Saturday 23 May 2009

I saw Objectified the other night. It’s a Gary Hustwit (of Helvetica fame) documentary about industrial design, and its effect on our lives. I enjoyed the movie, it’s great to see a little bit behind the scenes of how things are designed, and the people he interviewed were thoughtful and intelligent on the subject.

Early on in the film, he makes the point that every man-made object has been designed, nothing is accidental. But then later, you see stores like Ikea and Target which explicitly sell you on the idea of “Design for the masses”. Which made me realize that when someone talks about “design”, they mean “good design”, or at worst, “self-conscious design”.

But I thought the most telling part of the film was near the end when the journalist Rob Walker proposes a thought experiment: imagine a hurricane will strike your house in 20 minutes, what do you grab? And the answer is that it has nothing to do with the design of things. It’s only about your emotional connection to them, usually based on what you see through and beyond them (photos or heirlooms, for example). It seemed to be a coda to the film that basically said, “As cool as this intentional design is, it doesn’t really matter.” Good design gets products in the door, it may be why you buy something in the first place, but it won’t be what gets it onto your 20-minute grab list.

The designers throughout the film talked about that, about needing to make a connection with people, about understanding them and designing an object well enough to touch them at a deep level, but I don’t know if there’s anything a designer can do to get his work onto the grab list. Good design can surround us with beauty and function and comfort, but in the end, it’s the Rosebuds in our lives that really matter.


Ned --
You and the kids are my Rosebuds. That's all I'd need to take with me.
Most things, no matter how well designed, can be easily replaced. I suspect most peoples "20 minute list" will favor stuff that cannot be replaced, emotional connection or no. (My computer backups, for example)
Exactly as M Reed said: Well-designed stuff is still just stuff. Now that my photos are in the cloud, the only things on my 20-minute list are a few pieces of original art. Everything else can be replaced, and I'd argue that whether you'd include it in a 20-minute rescue is hardly relevant to the effect an object has on your life.
In some ways the repeatability of good design makes it seem pointless.

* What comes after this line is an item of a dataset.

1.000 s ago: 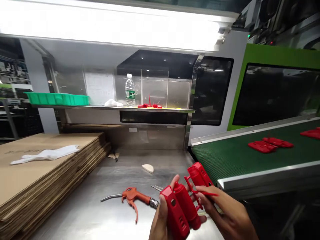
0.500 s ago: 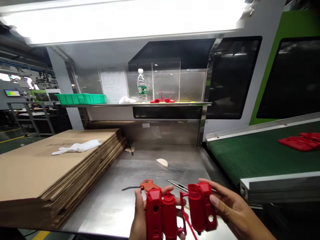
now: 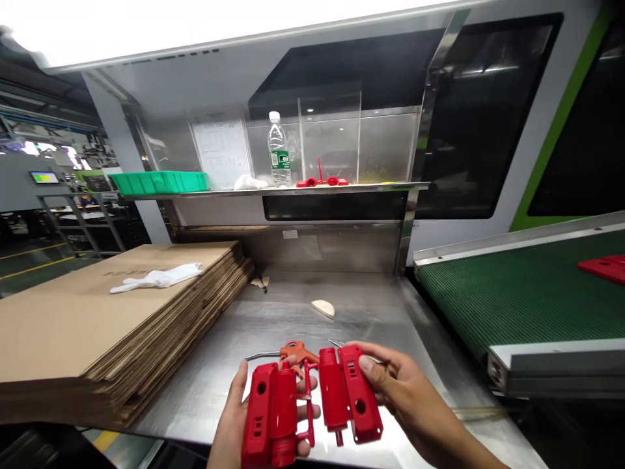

I don't think design is what forms the effect of an environment on me. Indeed, sometimes I desperately yearn for non-design. I find myself enjoying broken concrete, weedy yards, sentimental nick-knacks, the heaving irregularity of an old plaster wall. Ah, but you can recreate such things! You can buy jeans with holes already cut into them! And so design chases after even our desire to escape it.

I know I want to escape it, but I'm not sure how. I like DIY because of this. Not just the essence of creation, but the naivety of the result. And there are markers. Real wood is a marker, instead of particle board with veneer. True built-in furniture. Smooth worn-away finishes on the corners of wood. Real patches on cloth, placed where they have to be, not where they fit some aesthetic. Some hint of decay that speaks to actual use.

Can't get that in an ipod though.
...so, what if someone designed a hurricane-proof house? Then you wouldn't even have to grab anything, cause it's all inside the house anyway.